IEEE Trans Pattern Anal Mach Intell. 2012 Jan;34(1):66-78. doi: 10.1109/TPAMI.2011.103. Epub 2011 May 19.
SIFT-like local feature descriptors are ubiquitously employed in computer vision applications such as content-based retrieval, video analysis, copy detection, object recognition, photo tourism, and 3D reconstruction. Feature descriptors can be designed to be invariant to certain classes of photometric and geometric transformations, in particular, affine and intensity scale transformations. However, real transformations that an image can undergo can only be approximately modeled in this way, and thus most descriptors are only approximately invariant in practice. Second, descriptors are usually high dimensional (e.g., SIFT is represented as a 128-dimensional vector). In large-scale retrieval and matching problems, this can pose challenges in storing and retrieving descriptor data. We map the descriptor vectors into the Hamming space in which the Hamming metric is used to compare the resulting representations. This way, we reduce the size of the descriptors by representing them as short binary strings and learn descriptor invariance from examples. We show extensive experimental validation, demonstrating the advantage of the proposed approach.

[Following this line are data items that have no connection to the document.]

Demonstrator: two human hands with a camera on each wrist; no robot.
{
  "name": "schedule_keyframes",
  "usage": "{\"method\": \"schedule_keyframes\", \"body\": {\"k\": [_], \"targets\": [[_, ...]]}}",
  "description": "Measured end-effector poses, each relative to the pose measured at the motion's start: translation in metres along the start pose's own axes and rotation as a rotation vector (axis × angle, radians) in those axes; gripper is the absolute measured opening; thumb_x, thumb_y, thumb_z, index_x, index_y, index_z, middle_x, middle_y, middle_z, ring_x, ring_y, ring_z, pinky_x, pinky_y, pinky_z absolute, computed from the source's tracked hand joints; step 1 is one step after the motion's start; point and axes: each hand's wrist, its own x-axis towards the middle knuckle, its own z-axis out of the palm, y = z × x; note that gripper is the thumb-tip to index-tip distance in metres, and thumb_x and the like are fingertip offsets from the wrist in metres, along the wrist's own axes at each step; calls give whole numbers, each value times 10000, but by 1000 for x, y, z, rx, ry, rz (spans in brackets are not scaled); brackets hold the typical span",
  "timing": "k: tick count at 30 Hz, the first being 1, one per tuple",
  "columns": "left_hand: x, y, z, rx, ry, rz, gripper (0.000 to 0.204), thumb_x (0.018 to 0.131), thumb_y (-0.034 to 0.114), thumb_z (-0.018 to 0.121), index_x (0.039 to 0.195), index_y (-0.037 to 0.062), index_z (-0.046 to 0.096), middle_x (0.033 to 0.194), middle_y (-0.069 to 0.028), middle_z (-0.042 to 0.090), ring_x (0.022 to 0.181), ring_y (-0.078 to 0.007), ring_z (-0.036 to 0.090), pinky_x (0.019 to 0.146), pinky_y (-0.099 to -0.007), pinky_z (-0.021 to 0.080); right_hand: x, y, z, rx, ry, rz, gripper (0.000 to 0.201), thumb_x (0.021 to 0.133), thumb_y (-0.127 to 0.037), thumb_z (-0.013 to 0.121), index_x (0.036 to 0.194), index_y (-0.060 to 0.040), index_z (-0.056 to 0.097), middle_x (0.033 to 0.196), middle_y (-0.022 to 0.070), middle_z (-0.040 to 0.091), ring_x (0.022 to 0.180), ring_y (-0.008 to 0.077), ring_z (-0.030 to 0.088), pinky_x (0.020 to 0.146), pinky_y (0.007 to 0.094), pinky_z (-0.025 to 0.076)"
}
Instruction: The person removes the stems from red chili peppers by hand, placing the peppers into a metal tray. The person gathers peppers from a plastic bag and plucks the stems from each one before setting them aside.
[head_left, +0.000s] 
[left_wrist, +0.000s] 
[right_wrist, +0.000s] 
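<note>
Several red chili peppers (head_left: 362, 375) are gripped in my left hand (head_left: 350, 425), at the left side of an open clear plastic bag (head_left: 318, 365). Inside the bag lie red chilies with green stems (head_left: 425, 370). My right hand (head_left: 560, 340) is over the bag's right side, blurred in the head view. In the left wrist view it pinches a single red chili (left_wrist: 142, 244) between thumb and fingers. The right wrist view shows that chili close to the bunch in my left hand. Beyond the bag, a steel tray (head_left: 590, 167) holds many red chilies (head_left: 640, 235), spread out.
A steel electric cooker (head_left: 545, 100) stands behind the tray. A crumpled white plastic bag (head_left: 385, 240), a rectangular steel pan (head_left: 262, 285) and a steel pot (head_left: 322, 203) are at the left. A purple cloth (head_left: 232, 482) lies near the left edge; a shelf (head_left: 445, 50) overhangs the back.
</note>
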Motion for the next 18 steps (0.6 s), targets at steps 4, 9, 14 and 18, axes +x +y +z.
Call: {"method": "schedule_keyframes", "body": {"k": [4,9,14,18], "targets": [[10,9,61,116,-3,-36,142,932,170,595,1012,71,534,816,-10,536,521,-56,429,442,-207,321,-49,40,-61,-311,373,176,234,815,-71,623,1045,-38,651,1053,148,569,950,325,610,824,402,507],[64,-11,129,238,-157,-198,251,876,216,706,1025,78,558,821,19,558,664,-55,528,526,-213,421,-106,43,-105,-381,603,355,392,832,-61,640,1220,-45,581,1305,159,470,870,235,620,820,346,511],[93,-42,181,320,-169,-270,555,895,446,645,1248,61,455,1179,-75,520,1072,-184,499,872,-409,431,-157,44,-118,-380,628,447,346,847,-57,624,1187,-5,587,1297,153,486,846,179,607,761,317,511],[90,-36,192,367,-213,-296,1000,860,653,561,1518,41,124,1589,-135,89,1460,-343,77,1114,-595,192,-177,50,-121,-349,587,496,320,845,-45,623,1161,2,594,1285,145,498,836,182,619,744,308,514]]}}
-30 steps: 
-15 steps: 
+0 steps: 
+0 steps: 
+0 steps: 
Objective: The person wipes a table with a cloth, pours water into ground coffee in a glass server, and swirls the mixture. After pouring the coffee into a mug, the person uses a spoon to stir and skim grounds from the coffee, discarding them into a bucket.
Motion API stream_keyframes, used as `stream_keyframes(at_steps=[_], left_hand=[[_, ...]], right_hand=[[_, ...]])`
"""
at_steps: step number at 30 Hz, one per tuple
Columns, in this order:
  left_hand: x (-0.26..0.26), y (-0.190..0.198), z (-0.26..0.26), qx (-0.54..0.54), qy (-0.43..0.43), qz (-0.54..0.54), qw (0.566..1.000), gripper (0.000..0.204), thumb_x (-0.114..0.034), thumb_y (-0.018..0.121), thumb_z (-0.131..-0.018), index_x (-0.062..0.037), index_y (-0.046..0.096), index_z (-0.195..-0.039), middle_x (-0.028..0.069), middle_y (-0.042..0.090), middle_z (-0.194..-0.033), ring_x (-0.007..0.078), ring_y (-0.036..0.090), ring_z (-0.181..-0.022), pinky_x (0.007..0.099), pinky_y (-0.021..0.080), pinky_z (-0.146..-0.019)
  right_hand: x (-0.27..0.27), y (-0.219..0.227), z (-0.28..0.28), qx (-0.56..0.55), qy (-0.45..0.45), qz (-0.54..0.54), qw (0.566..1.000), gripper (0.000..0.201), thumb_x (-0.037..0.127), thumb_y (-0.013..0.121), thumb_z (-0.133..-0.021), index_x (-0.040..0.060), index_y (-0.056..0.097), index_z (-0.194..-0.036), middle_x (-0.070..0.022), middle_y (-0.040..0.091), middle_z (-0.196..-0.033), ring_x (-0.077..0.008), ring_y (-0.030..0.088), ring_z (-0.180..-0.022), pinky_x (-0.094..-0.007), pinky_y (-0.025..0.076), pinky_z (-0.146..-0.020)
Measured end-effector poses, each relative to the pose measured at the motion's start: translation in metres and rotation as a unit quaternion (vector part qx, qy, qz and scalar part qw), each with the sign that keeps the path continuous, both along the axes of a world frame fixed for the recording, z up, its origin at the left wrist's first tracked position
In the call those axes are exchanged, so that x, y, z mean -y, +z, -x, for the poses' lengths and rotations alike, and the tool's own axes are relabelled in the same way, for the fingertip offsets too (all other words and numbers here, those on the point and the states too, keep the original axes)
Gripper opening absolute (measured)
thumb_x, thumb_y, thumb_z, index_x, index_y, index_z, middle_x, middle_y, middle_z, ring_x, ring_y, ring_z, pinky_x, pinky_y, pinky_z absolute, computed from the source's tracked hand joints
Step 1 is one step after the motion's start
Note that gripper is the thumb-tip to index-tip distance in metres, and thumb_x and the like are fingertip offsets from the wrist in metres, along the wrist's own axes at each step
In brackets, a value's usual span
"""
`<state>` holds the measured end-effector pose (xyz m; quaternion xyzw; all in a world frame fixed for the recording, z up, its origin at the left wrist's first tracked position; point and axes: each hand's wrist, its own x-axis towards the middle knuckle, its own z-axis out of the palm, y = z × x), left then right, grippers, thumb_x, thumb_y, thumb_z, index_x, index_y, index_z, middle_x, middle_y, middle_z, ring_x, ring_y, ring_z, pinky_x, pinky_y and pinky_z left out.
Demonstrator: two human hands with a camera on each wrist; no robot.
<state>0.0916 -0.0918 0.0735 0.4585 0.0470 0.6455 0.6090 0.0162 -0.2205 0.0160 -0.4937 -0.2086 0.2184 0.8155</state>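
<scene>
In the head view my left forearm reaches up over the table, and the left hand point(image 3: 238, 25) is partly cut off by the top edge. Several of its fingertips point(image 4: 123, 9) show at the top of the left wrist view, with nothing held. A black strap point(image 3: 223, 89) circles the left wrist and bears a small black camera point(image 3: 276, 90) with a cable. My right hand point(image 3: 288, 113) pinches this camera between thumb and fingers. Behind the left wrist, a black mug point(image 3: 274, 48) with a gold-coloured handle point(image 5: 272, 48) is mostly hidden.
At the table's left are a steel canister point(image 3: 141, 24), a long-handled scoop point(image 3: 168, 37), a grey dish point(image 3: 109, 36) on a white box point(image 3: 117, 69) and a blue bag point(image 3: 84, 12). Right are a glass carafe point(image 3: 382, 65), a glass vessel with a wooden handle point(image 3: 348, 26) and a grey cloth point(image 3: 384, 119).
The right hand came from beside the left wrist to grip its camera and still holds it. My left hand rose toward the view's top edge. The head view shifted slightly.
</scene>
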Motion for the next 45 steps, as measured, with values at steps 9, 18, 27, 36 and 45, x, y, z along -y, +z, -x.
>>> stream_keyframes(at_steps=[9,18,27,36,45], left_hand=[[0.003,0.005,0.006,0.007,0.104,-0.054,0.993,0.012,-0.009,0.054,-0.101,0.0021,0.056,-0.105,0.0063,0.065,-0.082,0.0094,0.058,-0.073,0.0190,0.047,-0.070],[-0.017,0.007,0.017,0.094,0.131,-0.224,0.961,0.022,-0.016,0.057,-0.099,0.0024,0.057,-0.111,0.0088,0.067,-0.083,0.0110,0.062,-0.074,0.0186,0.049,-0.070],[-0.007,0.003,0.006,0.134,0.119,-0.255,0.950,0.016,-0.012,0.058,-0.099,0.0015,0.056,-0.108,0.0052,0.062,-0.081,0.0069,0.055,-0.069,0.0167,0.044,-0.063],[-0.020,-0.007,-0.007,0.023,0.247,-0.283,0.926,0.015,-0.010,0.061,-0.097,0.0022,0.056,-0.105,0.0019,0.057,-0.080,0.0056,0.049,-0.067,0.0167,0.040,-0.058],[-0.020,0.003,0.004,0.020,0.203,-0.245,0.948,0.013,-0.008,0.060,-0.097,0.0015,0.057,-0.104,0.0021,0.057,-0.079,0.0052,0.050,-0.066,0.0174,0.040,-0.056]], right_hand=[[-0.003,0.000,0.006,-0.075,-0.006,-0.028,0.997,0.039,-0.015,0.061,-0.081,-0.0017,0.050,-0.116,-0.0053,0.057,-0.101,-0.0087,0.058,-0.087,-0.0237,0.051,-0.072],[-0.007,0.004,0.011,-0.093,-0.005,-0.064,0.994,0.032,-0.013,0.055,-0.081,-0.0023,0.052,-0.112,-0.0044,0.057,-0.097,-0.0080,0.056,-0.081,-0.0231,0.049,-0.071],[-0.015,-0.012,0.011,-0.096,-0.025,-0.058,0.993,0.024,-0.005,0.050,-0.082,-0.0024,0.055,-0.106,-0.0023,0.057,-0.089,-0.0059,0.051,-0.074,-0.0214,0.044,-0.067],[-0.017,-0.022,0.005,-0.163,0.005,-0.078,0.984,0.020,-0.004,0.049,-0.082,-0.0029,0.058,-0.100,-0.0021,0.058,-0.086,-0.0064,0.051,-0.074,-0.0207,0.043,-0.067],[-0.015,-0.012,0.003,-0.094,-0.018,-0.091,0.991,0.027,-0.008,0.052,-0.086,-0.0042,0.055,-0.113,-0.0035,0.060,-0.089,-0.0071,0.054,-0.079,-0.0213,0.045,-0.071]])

SIFT 类局部特征描述符在计算机视觉应用中被广泛使用,例如基于内容的检索、视频分析、复制检测、目标识别、照片旅游和 3D 重建。特征描述符可以设计为对某些类别的光度和几何变换不变,特别是仿射和强度尺度变换。然而,图像可以经历的实际变换只能以这种方式进行近似建模,因此大多数描述符在实践中只是近似不变的。其次,描述符通常是高维的(例如,SIFT 表示为 128 维向量)。在大规模检索和匹配问题中,这可能会在存储和检索描述符数据方面带来挑战。我们将描述符向量映射到汉明空间中,在该空间中使用汉明距离来比较得到的表示。通过这种方式,我们通过将描述符表示为短的二进制字符串来减小描述符的大小,并从示例中学习描述符不变性。我们进行了广泛的实验验证,展示了所提出方法的优势。